What you will do: Below are records; state how many of their lines hold the word "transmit", and give only the figure.

Records excerpted from a collection:
────

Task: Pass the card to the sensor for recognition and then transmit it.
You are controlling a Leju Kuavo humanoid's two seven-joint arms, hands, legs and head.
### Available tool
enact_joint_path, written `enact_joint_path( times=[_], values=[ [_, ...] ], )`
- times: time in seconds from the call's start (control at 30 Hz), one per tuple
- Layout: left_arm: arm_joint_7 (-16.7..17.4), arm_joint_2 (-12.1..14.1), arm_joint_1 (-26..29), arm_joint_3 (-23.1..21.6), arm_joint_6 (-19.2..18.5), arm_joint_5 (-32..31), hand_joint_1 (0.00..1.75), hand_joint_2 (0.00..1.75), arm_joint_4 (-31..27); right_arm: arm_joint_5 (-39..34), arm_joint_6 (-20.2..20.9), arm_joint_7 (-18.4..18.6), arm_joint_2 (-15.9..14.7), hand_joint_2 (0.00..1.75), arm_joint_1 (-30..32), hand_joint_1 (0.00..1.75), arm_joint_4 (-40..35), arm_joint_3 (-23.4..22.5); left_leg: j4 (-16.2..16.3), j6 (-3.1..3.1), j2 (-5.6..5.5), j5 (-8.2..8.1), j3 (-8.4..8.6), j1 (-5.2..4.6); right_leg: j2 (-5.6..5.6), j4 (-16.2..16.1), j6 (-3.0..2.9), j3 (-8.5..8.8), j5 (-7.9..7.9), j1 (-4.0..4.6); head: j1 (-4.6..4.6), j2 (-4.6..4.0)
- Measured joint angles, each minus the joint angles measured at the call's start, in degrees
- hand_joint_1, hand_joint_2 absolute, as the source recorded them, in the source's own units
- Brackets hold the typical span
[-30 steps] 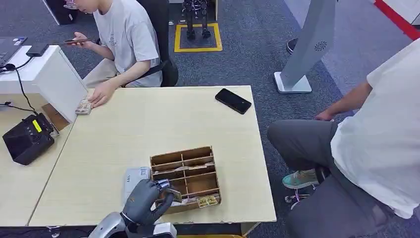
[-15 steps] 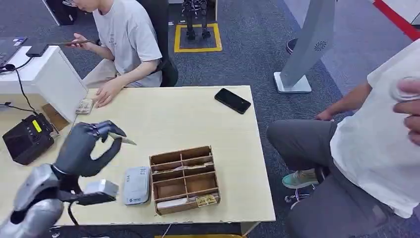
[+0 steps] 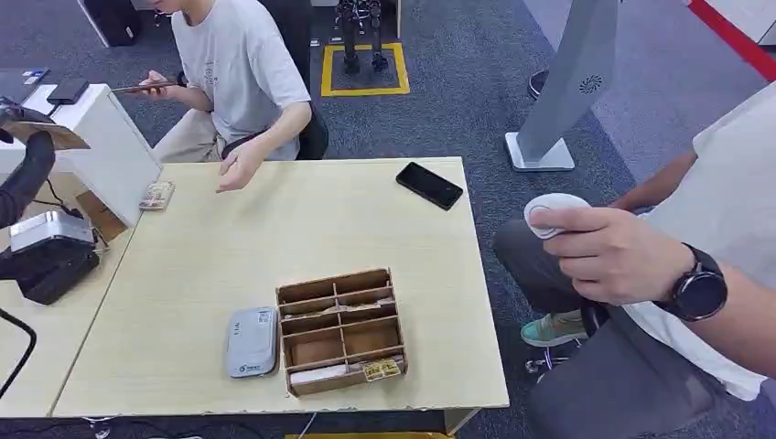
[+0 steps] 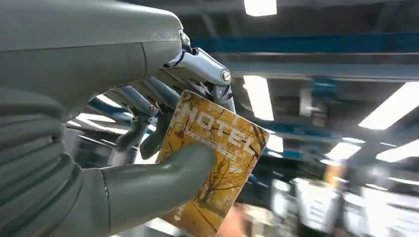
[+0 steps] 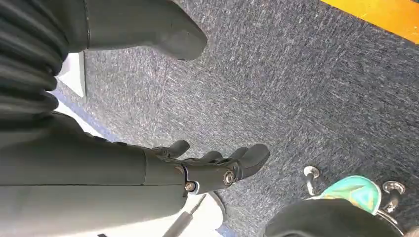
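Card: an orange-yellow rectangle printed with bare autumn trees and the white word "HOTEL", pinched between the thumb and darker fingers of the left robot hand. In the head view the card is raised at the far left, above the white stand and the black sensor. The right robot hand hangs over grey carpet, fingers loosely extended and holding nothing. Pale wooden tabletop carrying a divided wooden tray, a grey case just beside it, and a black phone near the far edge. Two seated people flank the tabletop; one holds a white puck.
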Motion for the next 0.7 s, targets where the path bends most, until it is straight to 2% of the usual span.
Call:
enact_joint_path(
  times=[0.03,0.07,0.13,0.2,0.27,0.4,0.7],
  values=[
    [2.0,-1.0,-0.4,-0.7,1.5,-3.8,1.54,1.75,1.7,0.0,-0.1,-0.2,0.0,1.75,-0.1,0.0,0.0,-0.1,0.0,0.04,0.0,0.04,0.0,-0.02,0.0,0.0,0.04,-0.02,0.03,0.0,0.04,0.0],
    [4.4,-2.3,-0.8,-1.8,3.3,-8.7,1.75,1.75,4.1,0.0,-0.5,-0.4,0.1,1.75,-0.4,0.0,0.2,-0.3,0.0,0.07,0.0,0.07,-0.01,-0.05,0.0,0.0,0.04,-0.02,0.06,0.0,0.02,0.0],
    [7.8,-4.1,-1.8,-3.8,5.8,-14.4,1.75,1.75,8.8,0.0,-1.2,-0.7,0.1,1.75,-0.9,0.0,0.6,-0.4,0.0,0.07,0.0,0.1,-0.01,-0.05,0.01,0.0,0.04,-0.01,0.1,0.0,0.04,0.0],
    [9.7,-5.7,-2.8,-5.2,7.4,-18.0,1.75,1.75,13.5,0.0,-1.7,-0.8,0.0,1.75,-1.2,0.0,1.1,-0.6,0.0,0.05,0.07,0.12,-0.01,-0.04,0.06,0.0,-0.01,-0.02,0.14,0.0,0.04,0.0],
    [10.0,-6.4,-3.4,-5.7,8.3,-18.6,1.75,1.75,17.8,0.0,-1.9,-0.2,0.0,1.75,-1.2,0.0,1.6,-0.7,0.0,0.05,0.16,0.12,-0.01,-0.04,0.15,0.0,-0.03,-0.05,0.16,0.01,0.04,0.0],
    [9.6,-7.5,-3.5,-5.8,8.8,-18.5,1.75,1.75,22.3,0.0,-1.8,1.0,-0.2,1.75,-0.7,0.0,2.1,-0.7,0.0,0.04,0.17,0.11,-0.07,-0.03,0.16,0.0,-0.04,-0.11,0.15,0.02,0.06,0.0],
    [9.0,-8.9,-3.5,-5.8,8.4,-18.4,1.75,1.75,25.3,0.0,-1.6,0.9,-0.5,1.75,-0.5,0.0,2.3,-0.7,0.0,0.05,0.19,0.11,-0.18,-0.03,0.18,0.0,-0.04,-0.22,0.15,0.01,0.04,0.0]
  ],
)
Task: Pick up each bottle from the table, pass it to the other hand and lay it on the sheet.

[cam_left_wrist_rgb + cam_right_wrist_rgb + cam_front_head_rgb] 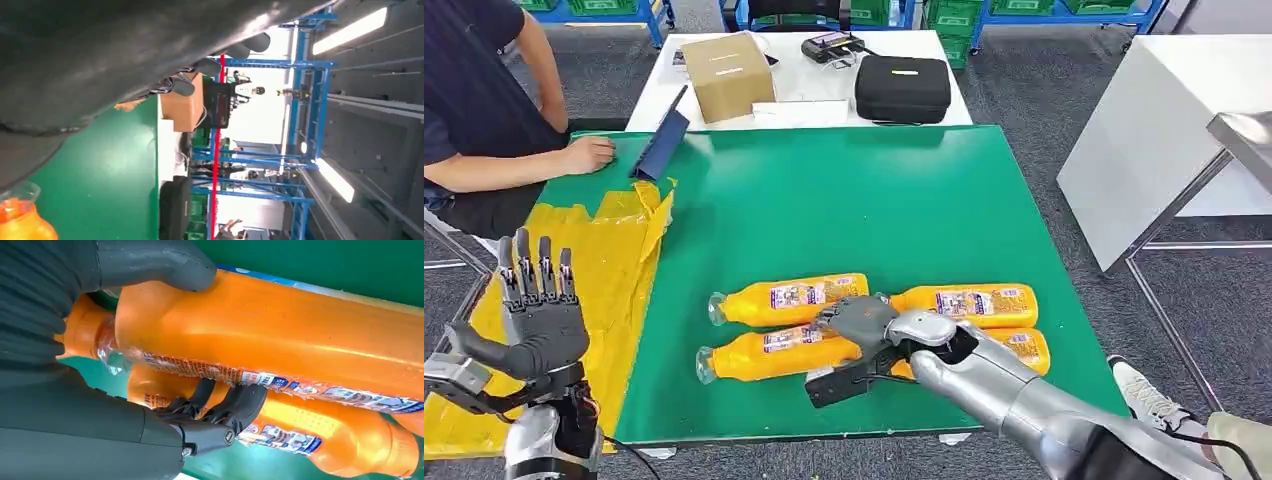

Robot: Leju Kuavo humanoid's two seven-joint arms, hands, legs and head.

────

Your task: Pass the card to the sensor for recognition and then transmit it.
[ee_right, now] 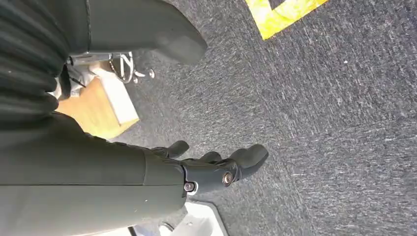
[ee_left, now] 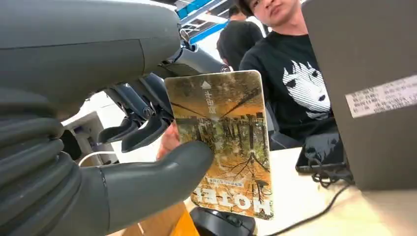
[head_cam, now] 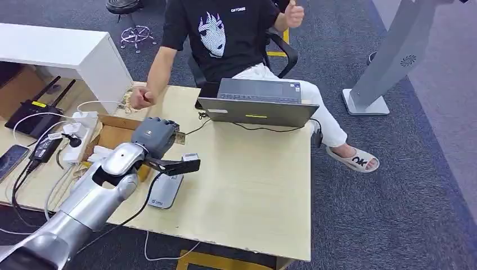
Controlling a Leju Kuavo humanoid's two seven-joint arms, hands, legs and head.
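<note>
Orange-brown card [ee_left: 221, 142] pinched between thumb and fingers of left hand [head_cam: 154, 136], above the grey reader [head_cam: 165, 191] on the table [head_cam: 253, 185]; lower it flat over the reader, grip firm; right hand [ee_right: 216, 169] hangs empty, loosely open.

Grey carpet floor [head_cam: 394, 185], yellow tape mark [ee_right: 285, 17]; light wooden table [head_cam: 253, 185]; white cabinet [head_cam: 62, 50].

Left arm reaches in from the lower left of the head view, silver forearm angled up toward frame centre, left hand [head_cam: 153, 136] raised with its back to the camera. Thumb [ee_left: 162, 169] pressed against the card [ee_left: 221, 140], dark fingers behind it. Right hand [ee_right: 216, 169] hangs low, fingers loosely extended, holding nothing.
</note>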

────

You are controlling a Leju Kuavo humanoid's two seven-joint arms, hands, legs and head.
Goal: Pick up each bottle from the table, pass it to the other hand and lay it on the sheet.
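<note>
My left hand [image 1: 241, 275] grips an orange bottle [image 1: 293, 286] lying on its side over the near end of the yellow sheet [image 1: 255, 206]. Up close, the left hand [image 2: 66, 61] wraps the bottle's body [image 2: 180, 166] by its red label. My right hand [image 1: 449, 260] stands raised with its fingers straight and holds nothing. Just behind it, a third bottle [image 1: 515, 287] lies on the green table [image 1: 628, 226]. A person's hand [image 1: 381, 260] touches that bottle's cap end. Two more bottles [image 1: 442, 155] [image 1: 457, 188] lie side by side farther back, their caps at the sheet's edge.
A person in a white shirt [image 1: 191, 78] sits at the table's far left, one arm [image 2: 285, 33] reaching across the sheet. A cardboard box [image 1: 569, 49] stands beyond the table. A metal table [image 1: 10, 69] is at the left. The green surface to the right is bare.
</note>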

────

Response to the exercise: 2